Появление Илоны в их семье произошло отчасти по инициативе Паши и с молчаливого согласия Муси. Знакомство это произошло на одной из барбекю-вечеринок, затеянной по случаю дня рождения Раисы – старой подружки по консерватории. Никто не подозревал тогда, что оно впоследствии круто изменит жизнь их семьи. Илона пришла со своим отцом – очередным, временно исполняющим обязанности мужа Раискиным сожителем, в то время как настоящий муж затерялся где-то в бескрайних просторах России, налаживая большой бизнес. Раиса по поводу его исчезновения не горевала – она была из тех, кто мужиков и судьбу хватает за яйца и держит до тех пор, пока от этого есть хоть какой-то прок. Когда-то давно Раиса сбросила на канадской земле заскорузлую шкурку советского образца и облачилась в новую, скроенную по западным лекалам. Теперь в ней с трудом можно было узнать прежнюю Райку – очкастую, прыщавую, с неправильным прикусом испорченных кариесом зубов. Раиса сияла белозубой улыбкой, щуря красивые здоровые глаза. Она почти без акцента стрекотала на английском и французском и рекомендовала всем, кто начинал обживать новое жизненное пространство, пройти процедуру «сбрасывания шкурки». По ее мнению, важно было почувствовать себя абсолютно другим человеком без привязок к прошлому – гнать воспоминания, не цепляться за прежний опыт и умения, заново учиться говорить и жить. Ей самой приходилось делать это неоднократно. Она несколько раз меняла мужей, фамилию, профессию и место жительства. Начало «больших перемен» было положено в юности, когда Раиса, томясь от скуки на музыковедческом факультете консерватории, обратилась в брачную контору, лаконично сформулировав требования к будущему мужу: «с перспективой выезда за рубеж». В результате появился разводной офтальмолог с детьми от первого брака и собственной «тяжелой» еврейской мамой.

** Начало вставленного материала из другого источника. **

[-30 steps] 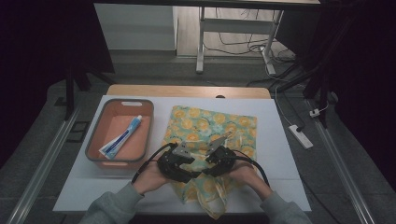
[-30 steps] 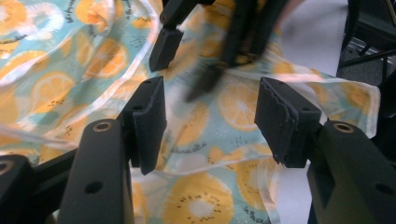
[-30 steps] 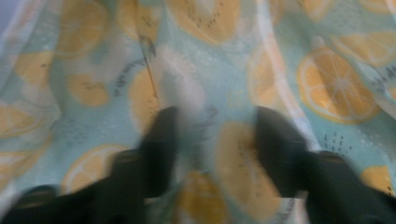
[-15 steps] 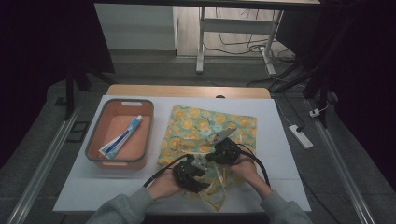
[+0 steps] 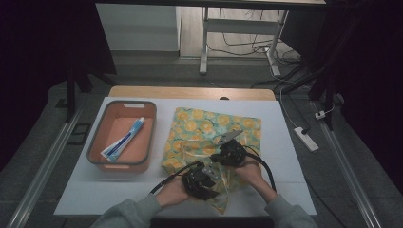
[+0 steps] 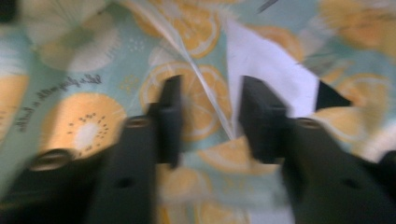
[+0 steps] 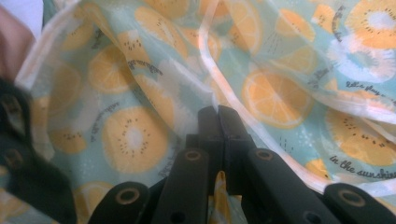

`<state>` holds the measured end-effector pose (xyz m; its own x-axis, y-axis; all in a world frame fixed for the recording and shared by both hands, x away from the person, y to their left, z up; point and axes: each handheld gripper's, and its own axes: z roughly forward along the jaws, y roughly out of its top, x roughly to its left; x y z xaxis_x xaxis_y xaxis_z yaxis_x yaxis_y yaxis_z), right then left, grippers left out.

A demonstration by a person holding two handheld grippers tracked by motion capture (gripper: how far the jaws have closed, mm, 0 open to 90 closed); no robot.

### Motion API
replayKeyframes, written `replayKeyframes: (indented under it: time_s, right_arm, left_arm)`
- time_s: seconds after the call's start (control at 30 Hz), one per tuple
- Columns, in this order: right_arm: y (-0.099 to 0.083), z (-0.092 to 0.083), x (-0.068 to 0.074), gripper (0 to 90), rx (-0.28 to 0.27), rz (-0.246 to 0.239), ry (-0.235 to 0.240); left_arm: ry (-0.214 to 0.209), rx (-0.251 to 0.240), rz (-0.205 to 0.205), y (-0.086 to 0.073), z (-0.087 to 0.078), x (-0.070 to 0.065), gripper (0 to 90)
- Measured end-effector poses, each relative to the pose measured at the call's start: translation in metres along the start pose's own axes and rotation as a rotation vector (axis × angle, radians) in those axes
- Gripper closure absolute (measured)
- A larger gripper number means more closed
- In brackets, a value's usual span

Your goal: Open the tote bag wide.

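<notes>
**Fruit-print cloth: two-point pinch, in progress**

High view: cloth (image 5: 209, 135) spread on the counter (image 5: 285, 142); left gripper (image 5: 202, 180) and right gripper (image 5: 230, 154) at its near edge.

Left gripper view: fingers (image 6: 170, 119) apart, just been closing, a raised hem fold between them. Best closed squarely on the hem.

Right gripper view: fingers (image 7: 218, 122) together, clamped on cloth gathered between them.
</notes>
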<state>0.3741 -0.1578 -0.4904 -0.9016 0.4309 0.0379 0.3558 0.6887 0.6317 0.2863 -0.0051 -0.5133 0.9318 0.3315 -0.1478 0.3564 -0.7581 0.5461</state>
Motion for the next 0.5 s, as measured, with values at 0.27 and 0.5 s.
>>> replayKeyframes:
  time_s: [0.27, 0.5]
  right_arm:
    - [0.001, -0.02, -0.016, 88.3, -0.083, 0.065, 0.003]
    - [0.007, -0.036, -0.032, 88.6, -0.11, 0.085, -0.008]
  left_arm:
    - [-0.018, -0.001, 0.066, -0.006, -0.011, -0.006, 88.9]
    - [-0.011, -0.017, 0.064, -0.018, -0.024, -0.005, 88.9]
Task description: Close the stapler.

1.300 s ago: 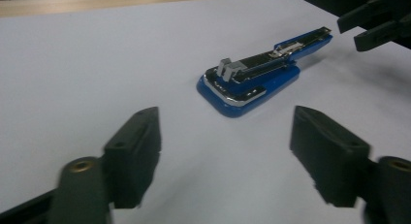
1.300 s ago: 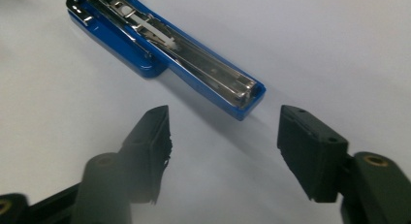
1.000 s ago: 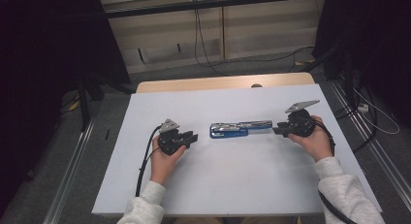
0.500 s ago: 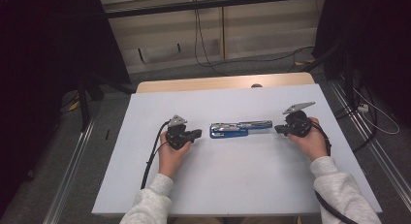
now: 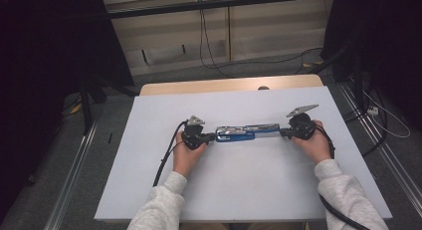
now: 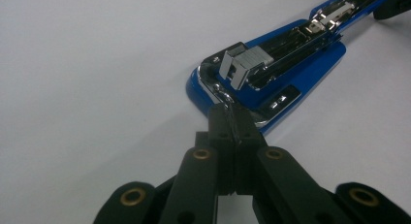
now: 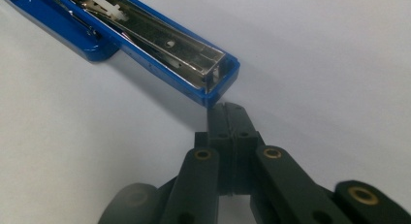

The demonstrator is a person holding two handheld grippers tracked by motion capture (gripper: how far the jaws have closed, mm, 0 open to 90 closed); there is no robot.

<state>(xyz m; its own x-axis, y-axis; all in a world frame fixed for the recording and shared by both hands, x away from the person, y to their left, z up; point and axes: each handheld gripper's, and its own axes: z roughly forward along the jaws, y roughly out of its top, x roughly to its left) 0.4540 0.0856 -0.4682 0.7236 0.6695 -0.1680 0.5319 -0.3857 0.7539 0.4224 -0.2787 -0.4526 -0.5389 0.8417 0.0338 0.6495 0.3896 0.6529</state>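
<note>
Though opened flat, stapler (image 5: 246, 132) bears no legible writing.

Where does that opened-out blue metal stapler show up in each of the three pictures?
High view: blue metal stapler lies at table centre, between both hands.
Left gripper view: upper right, blue base end at the tongs' tips.
Right gripper view: upper left, chrome-lined end near the tongs' tips.
Shared landmark: white tabletop.

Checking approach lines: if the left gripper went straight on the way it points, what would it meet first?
The left gripper, jaws shut, points at the base end of the opened blue stapler. It would meet that end at once; its tips look already against the chrome edge.
</note>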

Он никак не решался переехать в Канаду, хотя там его ждала родная тетя, которая все уже организовала и устроила. Раиса, став женой немолодого доктора, быстро придала процессу ускорение, и вскоре ее новая большая семья переехала во французскую провинцию Канады. По прибытии на место выяснилось, что муж полностью профнепригоден и не желает доказывать обратное, вгрызаясь в гранит местной медицинской науки. Вместо того чтобы учить французский и сдавать экзамены, офтальмолог сел на пособие и скатился в депрессию.

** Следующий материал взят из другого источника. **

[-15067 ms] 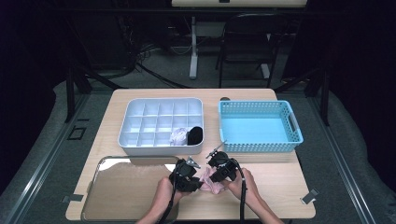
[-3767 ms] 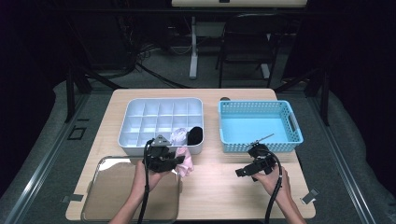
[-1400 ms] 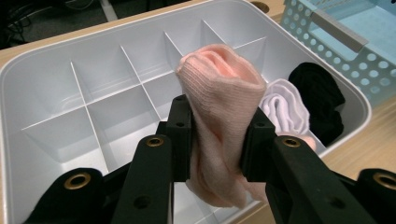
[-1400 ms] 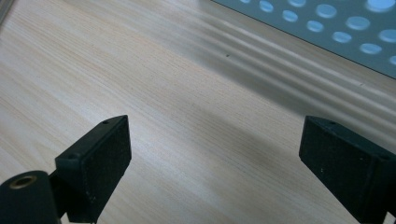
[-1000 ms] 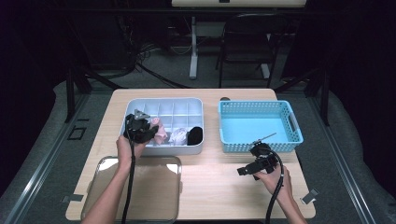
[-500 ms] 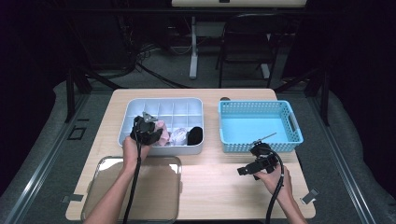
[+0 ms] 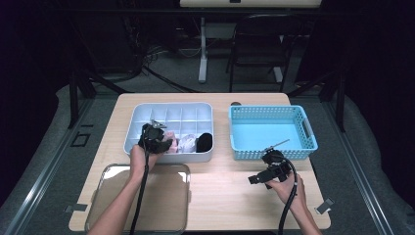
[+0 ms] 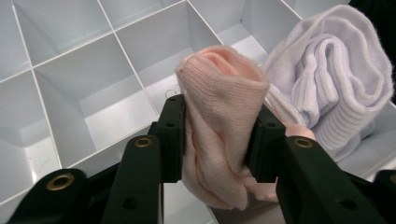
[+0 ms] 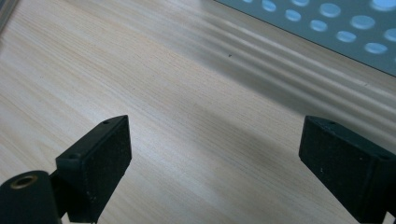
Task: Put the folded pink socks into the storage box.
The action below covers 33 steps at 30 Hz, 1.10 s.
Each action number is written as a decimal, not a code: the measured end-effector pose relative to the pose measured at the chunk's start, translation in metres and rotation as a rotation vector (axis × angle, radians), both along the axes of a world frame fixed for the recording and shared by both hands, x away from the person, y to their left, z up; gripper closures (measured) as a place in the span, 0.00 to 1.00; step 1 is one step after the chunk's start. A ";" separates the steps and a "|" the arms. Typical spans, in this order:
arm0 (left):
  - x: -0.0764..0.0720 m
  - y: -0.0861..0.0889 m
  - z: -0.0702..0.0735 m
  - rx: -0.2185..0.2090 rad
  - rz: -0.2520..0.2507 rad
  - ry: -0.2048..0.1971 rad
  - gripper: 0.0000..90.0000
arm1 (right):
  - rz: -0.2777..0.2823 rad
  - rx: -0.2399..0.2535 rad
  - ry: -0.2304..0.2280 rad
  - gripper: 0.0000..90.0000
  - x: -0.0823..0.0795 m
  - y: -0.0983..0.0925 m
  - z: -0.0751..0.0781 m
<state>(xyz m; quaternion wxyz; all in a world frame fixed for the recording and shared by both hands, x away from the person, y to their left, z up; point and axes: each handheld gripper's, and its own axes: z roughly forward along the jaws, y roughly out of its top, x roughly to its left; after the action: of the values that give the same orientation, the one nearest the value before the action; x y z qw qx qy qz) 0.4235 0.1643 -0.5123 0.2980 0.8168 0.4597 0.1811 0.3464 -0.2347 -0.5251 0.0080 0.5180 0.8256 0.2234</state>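
My left gripper [image 7: 155,138] hangs over the front row of the white divided tray [image 7: 169,105], in the person's left hand. A rolled pink sock [image 8: 219,84] stands squeezed between its pads over a compartment [image 8: 93,93]. The left gripper [image 8: 217,116] has just been opening its jaws, and the pads still touch the sock on both sides. A folded white sock [image 8: 336,79] lies in the cell beside it. My right gripper [image 7: 254,179] rests low over the wooden table, and in its own view the right gripper [image 9: 217,154] is open with nothing between its jaws.
A black sock [image 7: 204,142] fills the tray's front right cell. The blue perforated basket [image 7: 266,109] stands right of the tray, just beyond the right gripper. A clear shallow tray [image 7: 142,196] lies at the table's front left, under the left forearm.
The left gripper has shifted slightly right and nearer over the tray's front row, with the pink sock between its jaws. The right gripper has stayed put.
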 end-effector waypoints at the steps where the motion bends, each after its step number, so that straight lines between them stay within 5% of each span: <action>1: 0.000 -0.001 0.001 -0.004 0.003 0.003 0.62 | 0.000 -0.002 0.000 0.10 0.000 -0.001 0.000; 8: 0.001 0.002 0.017 -0.043 -0.012 0.015 0.41 | -0.011 0.021 -0.002 0.08 -0.001 -0.001 0.002; 13: 0.013 0.004 0.029 -0.051 -0.015 0.061 0.39 | -0.008 0.020 -0.002 0.08 -0.001 0.000 0.002; 17: 0.023 0.003 0.028 -0.012 -0.032 0.122 0.46 | 0.001 0.014 0.002 0.07 0.000 0.000 0.001; 24: 0.021 -0.001 0.020 0.009 -0.058 0.176 0.73 | -0.007 0.027 0.014 0.07 0.000 0.001 -0.001; 33: 0.020 -0.003 0.001 0.021 -0.052 0.224 0.78 | -0.001 0.016 0.001 0.07 0.000 0.001 -0.001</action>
<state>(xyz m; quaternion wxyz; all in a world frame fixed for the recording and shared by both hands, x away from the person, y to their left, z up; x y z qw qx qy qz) 0.4435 0.1614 -0.5110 0.2406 0.8466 0.4669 0.0856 0.3462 -0.2336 -0.5257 0.0033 0.5186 0.8236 0.2297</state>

Раиса без особого сожаления оставила бесперспективного мужа и, насмерть влюбившись в знойного восточного красавца – мастера женских причесок Руфата Ибрагимова, переехала с ним в англоязычную провинцию. Потом, разведясь с ним, признавалась, что ее «нюх подвел». Когда пришла первый раз к нему на стрижку, то не могла устоять, почувствовав исходящий от его тела забористый «мужской дух». Этот дух не забивался никакими одеколонами и дезодорантами. Когда Руфат, раскинув руки и расставив широко ноги, наклонялся над ней, выстригая, причесывая и укладывая, она втягивала его запах и готова была отдаться ему в этом же кресле. Позже, когда для открытия его авторского салона были взяты в банке большие кредиты, выяснилось, что далеко не все клиентки разделяют ее обонятельные восторги. Некоторые не выдерживали и, не расплатившись, уходили из парикмахерской. Руфат мылся в душе часами, менял рубашки по нескольку раз в день, но крепкий и, видимо, сильно волнующий канадских женщин мужской запах до конца не выветривался. Бизнес горел, женщины перебегали к мастерам с явно выраженной гомосексуальной ориентацией. И тогда Раису осенила догадка – вот почему так много «голубых» в этом деле. Они не пахнут мужчиной, и женщины рядом с такими абсолютно расслаблены – им плевать, что выглядят они перед ними, как черти с торчащими во все стороны волосами. А перед кем, собственно, красоваться? Другое дело, когда рядом чувствуешь самца, неуютно как-то становится, тревожно.